Required work: Keep only the lines from the top of the listing through the one with "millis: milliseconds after", and reproduce them unaltered.
--------------------------------
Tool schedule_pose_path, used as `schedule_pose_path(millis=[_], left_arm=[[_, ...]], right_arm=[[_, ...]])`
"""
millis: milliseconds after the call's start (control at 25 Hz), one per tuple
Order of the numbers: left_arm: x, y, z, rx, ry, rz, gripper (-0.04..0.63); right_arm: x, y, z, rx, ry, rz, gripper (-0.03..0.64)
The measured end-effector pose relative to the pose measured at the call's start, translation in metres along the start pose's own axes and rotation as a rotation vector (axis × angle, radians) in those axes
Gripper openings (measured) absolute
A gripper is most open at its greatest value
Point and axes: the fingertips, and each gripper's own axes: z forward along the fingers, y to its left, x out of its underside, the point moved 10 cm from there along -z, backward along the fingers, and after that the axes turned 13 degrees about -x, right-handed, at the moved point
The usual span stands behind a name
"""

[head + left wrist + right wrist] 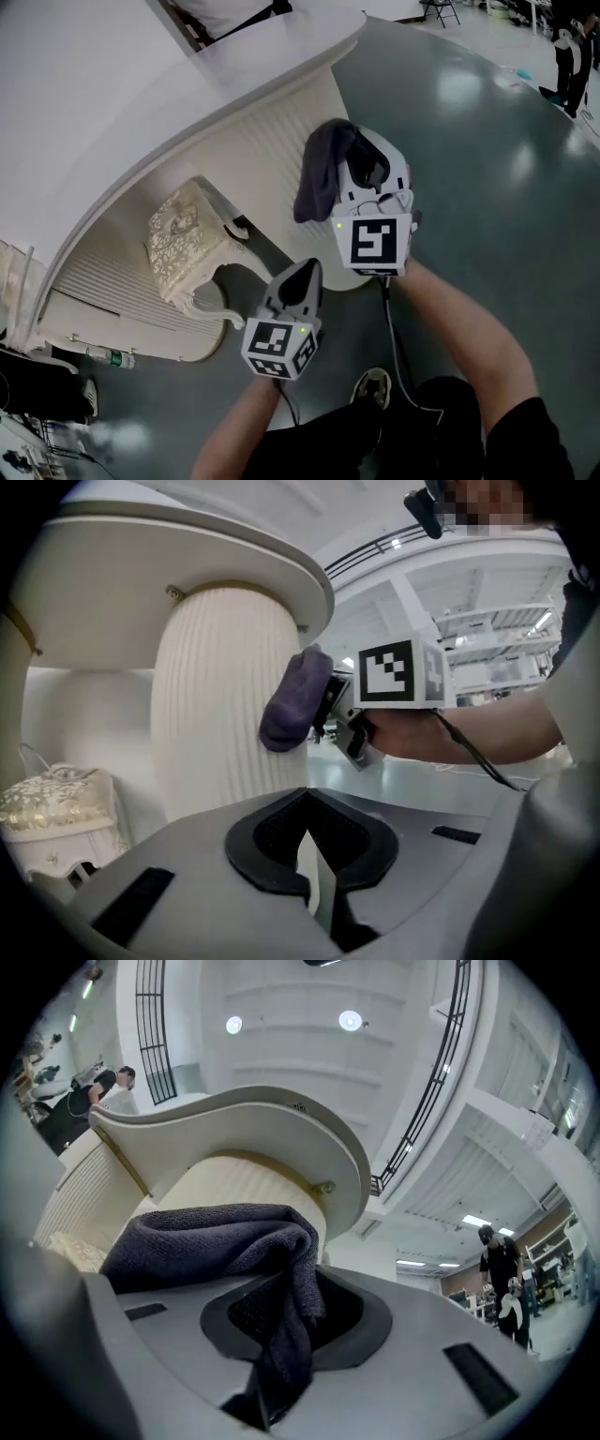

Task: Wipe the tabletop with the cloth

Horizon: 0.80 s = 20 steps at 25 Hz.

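Nearest the person, the left gripper (305, 270) sits low with its jaws pressed together on nothing, probably kept out of the way as the spare hand. Just beyond it, the right gripper (356, 150) has its jaws clamped on one fold of the dark cloth (322, 175). The rest of the cloth drapes free, ready to serve as a wiping pad. It hangs beside the ribbed base (253, 141), under the counter (141, 84) rim, so wiping looks not yet begun.
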Motion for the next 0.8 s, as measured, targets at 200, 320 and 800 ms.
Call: schedule_pose_path(millis=[200,320,800], left_arm=[[0.036,-0.015,0.009,0.061,0.060,0.038,0.003],[0.054,-0.015,0.018,0.079,0.080,0.048,0.003],[0.137,-0.007,0.033,0.099,0.233,0.049,0.003]], right_arm=[[0.052,0.011,-0.015,0.026,0.067,0.025,0.063],[0.083,0.022,-0.020,0.033,0.111,0.045,0.063],[0.199,0.057,-0.053,0.012,0.337,0.045,0.062]])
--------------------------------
Finished task:
Tool schedule_pose_path, used as `schedule_pose_path(millis=[_], left_arm=[[_, ...]], right_arm=[[_, ...]])`
"""
millis: milliseconds after the call's start (control at 25 Hz), one per tuple

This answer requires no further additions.